→ EXERCISE PROMPT: Repeat exactly, please, the lines that begin at the start of the listing and end at the line holding "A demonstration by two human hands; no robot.".
Segment Start: INFORMATION PROVIDED
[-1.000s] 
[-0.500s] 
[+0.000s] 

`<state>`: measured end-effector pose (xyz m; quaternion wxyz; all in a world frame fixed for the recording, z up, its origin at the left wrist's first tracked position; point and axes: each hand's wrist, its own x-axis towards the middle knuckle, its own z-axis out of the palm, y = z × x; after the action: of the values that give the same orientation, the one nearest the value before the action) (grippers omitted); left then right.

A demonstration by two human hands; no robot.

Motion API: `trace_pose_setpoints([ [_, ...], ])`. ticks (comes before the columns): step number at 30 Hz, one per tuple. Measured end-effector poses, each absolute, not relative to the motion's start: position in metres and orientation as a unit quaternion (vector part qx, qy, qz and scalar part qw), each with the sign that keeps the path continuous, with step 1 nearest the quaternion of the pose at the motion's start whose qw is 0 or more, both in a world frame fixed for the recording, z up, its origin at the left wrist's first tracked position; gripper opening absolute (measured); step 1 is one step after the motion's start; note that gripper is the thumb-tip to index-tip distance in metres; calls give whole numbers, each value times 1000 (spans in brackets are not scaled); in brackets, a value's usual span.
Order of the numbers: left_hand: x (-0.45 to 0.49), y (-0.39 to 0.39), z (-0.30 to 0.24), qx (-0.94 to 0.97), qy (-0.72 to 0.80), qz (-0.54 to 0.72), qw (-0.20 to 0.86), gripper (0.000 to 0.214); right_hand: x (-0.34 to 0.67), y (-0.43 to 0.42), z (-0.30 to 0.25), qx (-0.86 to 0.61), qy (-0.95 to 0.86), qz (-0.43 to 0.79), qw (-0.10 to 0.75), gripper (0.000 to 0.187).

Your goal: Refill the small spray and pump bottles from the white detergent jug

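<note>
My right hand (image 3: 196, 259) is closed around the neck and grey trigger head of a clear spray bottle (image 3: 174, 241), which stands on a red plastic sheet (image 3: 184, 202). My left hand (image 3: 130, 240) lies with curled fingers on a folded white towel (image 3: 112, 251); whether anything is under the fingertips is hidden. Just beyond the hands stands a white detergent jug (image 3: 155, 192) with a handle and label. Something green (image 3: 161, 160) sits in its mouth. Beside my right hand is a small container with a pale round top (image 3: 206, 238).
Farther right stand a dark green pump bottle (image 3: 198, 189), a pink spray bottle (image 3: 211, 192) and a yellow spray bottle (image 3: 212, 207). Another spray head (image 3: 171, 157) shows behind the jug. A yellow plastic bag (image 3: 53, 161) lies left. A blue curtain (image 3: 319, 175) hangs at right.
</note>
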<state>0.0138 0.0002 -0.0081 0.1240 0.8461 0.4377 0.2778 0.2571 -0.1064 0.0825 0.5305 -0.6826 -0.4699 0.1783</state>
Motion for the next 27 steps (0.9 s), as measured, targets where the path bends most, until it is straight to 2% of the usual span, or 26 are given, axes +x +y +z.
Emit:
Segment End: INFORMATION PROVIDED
→ WORKED SOLUTION:
[-1.000s] 
[-0.500s] 
[+0.000s] 

`<state>`: measured end-effector pose (xyz m; quaternion wxyz; all in a world frame fixed for the recording, z up, its origin at the left wrist's first tracked position; point and axes: each hand's wrist, its own x-axis towards the middle knuckle, its own z-axis out of the palm, y = z × x; after the action: of the values that give the same orientation, the one nearest the value before the action) (grippers omitted); left then right.

A demonstration by two human hands; no robot.

The exercise contains nothing more.